Who is going to be broadcasting the A-League in five years’ time?
Because all the plans for a second division will come to nothing if the top flight no longer exists.
Let me state on record for the Twitterati that I’m for promotion and relegation.
Sometimes even the simple act of asking seemingly important questions like, “Who will pay for all of this?” and, “Why would current A-League clubs agree to this?” can lead to some fairly disingenuous accusations about one’s motives.
In fact I’d go so far as to suggest that much of the debate around promotion and relegation has been hijacked by voices whose only aim is to drive a wedge between A-League supporters and the rest of the game.
Too often the discussion descends into ad hominem attacks and straw man arguments, particularly when you start to ask questions beyond simply why Australian football needs promotion and relegation to the top tier.
So it was a nice change of pace to see my fellow Roar columnist Matthew Galea broach the subject during the week in what was a thoughtful and thought-provoking piece.
Galea got to the heart of the matter when he asked whether creating a national second division would actually accomplish anything if it didn’t include promotion and relegation to the A-League.
And he was right to suggest that any plans to establish a viable second division would “require the buy-in of the existing A-League clubs”.

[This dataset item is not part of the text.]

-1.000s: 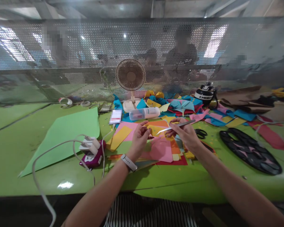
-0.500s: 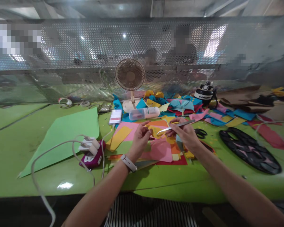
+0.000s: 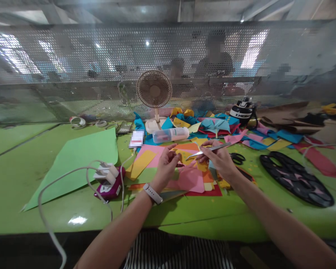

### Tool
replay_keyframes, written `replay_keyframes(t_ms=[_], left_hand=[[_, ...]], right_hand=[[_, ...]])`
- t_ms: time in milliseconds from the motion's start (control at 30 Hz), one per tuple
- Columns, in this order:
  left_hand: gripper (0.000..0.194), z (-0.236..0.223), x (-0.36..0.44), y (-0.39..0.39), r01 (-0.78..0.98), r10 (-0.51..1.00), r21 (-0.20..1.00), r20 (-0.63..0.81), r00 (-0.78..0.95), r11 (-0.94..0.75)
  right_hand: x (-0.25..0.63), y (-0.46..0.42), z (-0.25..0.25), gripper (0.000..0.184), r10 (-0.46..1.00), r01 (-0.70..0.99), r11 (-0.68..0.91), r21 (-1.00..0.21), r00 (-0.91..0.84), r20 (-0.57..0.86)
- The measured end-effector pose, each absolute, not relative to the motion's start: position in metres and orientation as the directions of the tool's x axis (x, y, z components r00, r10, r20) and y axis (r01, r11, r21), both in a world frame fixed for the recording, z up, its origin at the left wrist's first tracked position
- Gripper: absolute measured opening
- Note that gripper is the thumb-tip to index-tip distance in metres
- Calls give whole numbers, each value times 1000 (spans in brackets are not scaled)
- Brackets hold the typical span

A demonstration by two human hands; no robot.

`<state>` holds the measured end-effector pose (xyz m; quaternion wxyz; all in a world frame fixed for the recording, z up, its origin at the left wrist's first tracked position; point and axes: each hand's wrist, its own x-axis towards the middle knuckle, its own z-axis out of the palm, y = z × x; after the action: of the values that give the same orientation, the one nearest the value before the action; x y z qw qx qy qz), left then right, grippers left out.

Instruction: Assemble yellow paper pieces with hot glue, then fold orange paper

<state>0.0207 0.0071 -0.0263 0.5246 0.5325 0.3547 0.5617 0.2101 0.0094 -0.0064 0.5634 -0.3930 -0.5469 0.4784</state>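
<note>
My left hand is closed in a pinch above the stacked coloured paper, with what looks like a small piece of yellow paper at its fingertips. Metal tweezers lie in my right hand, which is closed around them. Their bent tip points left, just short of the left fingertips. Below both hands are pink paper, orange sheets and yellow pieces. Yellow paper also shows under my right fingers, and I cannot tell whether they touch it.
Black scissors and a black palette-like tray lie to the right. A clear plastic bottle, a fan and a dark flask stand or lie behind. Leftward are a green sheet and a purple power strip with cables.
Both hands and the tweezers stay almost in place. The whole view has shifted very slightly.
</note>
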Motion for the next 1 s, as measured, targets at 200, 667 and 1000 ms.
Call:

On that note, I’d politely suggest that it’s hard to see how the A-League clubs, the Association of Australian Football Clubs – which represents the interest of National Premier League clubs – and the various state federations could possibly be on the same page.
In fact I spoke to someone familiar with the New Leagues Working Group just last week and they hinted that the various lobby groups were worlds apart.
The ten A-League clubs are far more concerned with how to stem the bleeding, having collectively lost millions of dollars since the competition kicked off in 2005.
There’s not a whole lot of appetite to worry about the ins and outs of promotion and relegation when in reality most clubs are struggling to figure out how to generate some cash flow in the meantime.
And that’s where the question of who’s going to broadcast the A-League in the future comes into play.
Because at the moment, many of the staunch critics who drone on and on about the desperate need for promotion and relegation are the same who admit they don’t pay to watch Fox Sports.
And it’s hard to see any broadcast rights holder pumping millions more dollars into the game if there’s no return on investment.
The cognitive dissonance between those demanding a radical structural overhaul and those who will actually pay for it is so great that it must be a concern to whoever is in charge of the A-League over the next few seasons.
There’s no doubt that adding a second tier could open the game up to new TV markets, particularly if it includes disenfranchised former National Soccer League clubs.
But enough to fully fund the sport?
A couple more things need to be acknowledged before we all tee off and shoot the messenger. The first is that the A-League has gone backwards under Football Federation Australia’s stewardship, and the second is that without Fox Sports there would currently be no A-League.
Admitting as much doesn’t make me an FFA critic or a Fox Sports apologist; it makes me a realist.
And the next slap of reality is that as things stand right here and right now, without immediate capital investment football in Australia simply can’t afford promotion and relegation.
What the A-League needs to concentrate on is getting to 14 clubs as quickly as possible.
Only then will we have a viable home-and-away season to actually sell to a broadcaster and help fund promotion and relegation in the long term.